Task details: Only the lines from the one containing "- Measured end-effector" through the last line below should be written out, exactly and with both ends kept.

Information supplied:

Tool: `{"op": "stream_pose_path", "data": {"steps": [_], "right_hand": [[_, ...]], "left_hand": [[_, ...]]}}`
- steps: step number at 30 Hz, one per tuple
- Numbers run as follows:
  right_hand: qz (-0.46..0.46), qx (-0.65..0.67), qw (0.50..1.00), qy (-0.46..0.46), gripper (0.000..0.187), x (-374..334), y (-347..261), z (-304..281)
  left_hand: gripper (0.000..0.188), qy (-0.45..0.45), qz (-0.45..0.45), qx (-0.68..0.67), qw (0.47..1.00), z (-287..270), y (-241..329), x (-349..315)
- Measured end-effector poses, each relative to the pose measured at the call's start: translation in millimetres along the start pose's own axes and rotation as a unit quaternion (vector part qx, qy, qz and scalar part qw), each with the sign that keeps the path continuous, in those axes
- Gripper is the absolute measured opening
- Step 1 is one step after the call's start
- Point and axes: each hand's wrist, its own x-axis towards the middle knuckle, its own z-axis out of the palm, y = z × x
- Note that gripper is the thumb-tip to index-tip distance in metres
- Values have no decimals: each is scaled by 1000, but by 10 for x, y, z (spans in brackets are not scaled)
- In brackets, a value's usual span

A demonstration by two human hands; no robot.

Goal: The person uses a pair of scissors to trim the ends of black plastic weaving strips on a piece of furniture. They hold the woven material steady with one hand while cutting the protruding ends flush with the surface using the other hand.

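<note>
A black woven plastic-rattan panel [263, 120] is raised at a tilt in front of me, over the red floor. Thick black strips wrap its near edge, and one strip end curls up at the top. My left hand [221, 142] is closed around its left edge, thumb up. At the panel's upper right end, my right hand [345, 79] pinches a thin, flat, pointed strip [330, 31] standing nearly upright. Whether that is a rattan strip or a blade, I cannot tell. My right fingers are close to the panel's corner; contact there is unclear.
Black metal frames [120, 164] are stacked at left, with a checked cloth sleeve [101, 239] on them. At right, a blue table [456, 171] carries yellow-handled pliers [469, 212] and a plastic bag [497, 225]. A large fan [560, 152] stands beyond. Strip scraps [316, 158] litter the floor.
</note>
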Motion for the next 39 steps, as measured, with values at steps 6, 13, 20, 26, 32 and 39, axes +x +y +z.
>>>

Reply to the task:
- Measured end-effector poses, each relative to the pose measured at the call's start: translation in millimetres along the start pose's own axes and rotation as a unit quaternion (vector part qx, qy, qz and scalar part qw), each with the sign that keeps the path continuous, in those axes
- Gripper is the absolute measured opening
- Step 1 is one step after the call's start
- Point and axes: each hand's wrist, its own x-axis towards the middle knuckle, its own z-axis out of the palm, y = z × x
- Note that gripper is the thumb-tip to index-tip distance in metres
- Values have no decimals: each is scaled by 1000, but by 10 for x, y, z (spans in brackets are not scaled)
- In brackets, a value's usual span

A demonstration by two human hands; no robot.

Goal: The person uses a pair of scissors to trim the ends of black plastic weaving strips on a piece of furniture. They hold the woven material steady with one hand while cutting the protruding ends flush with the surface using the other hand.

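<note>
A black woven plastic-rattan panel [263, 120] is raised at a tilt in front of me, over the red floor. Thick black strips wrap its near edge, and one strip end curls up at the top. My left hand [221, 142] is closed around its left edge, thumb up. At the panel's upper right end, my right hand [345, 79] pinches a thin, flat, pointed strip [330, 31] standing nearly upright. Whether that is a rattan strip or a blade, I cannot tell. My right fingers are close to the panel's corner; contact there is unclear.
Black metal frames [120, 164] are stacked at left, with a checked cloth sleeve [101, 239] on them. At right, a blue table [456, 171] carries yellow-handled pliers [469, 212] and a plastic bag [497, 225]. A large fan [560, 152] stands beyond. Strip scraps [316, 158] litter the floor.
</note>
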Motion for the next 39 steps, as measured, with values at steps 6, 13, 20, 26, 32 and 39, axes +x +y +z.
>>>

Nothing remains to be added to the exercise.